Please print all the lines below exactly as they are written.

-- -- --

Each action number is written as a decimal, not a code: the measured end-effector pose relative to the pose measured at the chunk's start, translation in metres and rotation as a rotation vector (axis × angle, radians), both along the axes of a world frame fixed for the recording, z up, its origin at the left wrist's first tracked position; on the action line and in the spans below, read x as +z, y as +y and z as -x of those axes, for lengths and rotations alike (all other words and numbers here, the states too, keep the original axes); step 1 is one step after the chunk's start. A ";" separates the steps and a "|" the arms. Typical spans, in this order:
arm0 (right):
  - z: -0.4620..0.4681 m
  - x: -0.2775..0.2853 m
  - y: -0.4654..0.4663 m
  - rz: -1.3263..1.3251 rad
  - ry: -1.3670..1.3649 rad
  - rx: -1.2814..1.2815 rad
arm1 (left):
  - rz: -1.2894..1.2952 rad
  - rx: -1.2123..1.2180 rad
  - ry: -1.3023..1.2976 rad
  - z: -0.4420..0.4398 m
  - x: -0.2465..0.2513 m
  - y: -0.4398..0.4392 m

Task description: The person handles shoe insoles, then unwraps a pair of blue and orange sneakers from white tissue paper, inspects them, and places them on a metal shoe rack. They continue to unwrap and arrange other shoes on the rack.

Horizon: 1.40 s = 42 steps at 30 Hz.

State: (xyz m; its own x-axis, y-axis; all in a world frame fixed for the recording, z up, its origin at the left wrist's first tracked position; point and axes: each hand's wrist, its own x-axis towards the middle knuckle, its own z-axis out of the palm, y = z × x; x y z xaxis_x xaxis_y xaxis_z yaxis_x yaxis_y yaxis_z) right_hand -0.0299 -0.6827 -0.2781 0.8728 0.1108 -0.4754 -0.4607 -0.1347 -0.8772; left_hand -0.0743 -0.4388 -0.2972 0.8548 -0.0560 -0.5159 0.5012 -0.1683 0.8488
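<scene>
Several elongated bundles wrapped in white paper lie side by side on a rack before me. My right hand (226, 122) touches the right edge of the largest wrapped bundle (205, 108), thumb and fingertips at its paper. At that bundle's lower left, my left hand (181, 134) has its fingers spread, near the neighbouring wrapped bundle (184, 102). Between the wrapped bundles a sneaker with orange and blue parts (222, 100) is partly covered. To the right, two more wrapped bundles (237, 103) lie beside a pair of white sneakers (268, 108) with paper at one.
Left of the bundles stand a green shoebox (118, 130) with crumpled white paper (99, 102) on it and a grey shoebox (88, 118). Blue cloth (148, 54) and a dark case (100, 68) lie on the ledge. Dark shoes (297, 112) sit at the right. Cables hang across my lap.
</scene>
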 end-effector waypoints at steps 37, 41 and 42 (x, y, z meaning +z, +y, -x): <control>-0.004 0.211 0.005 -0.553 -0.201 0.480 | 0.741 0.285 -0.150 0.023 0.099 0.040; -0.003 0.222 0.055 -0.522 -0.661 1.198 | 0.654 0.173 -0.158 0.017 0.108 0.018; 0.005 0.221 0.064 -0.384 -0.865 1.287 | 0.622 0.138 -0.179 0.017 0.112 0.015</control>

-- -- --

## Expected answer
Each action number is written as a decimal, not a code: the measured end-effector pose relative to the pose measured at the chunk's start, translation in metres and rotation as a rotation vector (axis × angle, radians), both along the axes of a world frame fixed for the recording, z up, its origin at the left wrist's first tracked position; on the action line and in the spans below, read x as +z, y as +y and z as -x of those axes, for lengths and rotations alike (all other words and numbers here, the states too, keep the original axes); step 1 is one step after the chunk's start. A ";" separates the steps and a "|" the arms. Typical spans, in this order:
arm0 (right):
  - z: -0.4620..0.4681 m
  - x: -0.2775..0.2853 m
  - y: -0.4654..0.4663 m
  - rz: -1.3263..1.3251 rad
  - ry: -1.3670..1.3649 rad
  - rx: -1.2814..1.2815 rad
arm1 (left):
  - rz: -1.2894..1.2952 rad
  - rx: -1.2123..1.2180 rad
  - ry: -1.3023..1.2976 rad
  - z: -0.4420..0.4398 m
  - x: -0.2465..0.2513 m
  - y: -0.4398..0.4392 m

Task description: The person handles shoe insoles, then unwraps a pair of blue and orange sneakers from white tissue paper, inspects them, and places them on a metal shoe rack. They continue to unwrap and arrange other shoes on the rack.

Horizon: 1.40 s = 42 steps at 30 Hz.

State: (xyz m; its own x-axis, y-axis; all in a world frame fixed for the recording, z up, its origin at the left wrist's first tracked position; point and axes: each hand's wrist, its own x-axis towards the middle knuckle, its own z-axis out of the palm, y = z × x; x y z xaxis_x xaxis_y xaxis_z yaxis_x yaxis_y yaxis_z) right_hand -0.0299 -0.6827 -0.2781 0.8728 0.1108 -0.4754 -0.4607 -0.1347 -0.8772; left_hand -0.0743 -0.4388 -0.2972 0.8548 -0.0560 -0.5159 0.5012 -0.1683 0.8488
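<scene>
Several elongated bundles wrapped in white paper lie side by side on a rack before me. My right hand (226, 122) touches the right edge of the largest wrapped bundle (205, 108), thumb and fingertips at its paper. At that bundle's lower left, my left hand (181, 134) has its fingers spread, near the neighbouring wrapped bundle (184, 102). Between the wrapped bundles a sneaker with orange and blue parts (222, 100) is partly covered. To the right, two more wrapped bundles (237, 103) lie beside a pair of white sneakers (268, 108) with paper at one.
Left of the bundles stand a green shoebox (118, 130) with crumpled white paper (99, 102) on it and a grey shoebox (88, 118). Blue cloth (148, 54) and a dark case (100, 68) lie on the ledge. Dark shoes (297, 112) sit at the right. Cables hang across my lap.
</scene>
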 end-effector waypoints at steps 37, 41 and 42 (x, y, z meaning +z, +y, -x): <control>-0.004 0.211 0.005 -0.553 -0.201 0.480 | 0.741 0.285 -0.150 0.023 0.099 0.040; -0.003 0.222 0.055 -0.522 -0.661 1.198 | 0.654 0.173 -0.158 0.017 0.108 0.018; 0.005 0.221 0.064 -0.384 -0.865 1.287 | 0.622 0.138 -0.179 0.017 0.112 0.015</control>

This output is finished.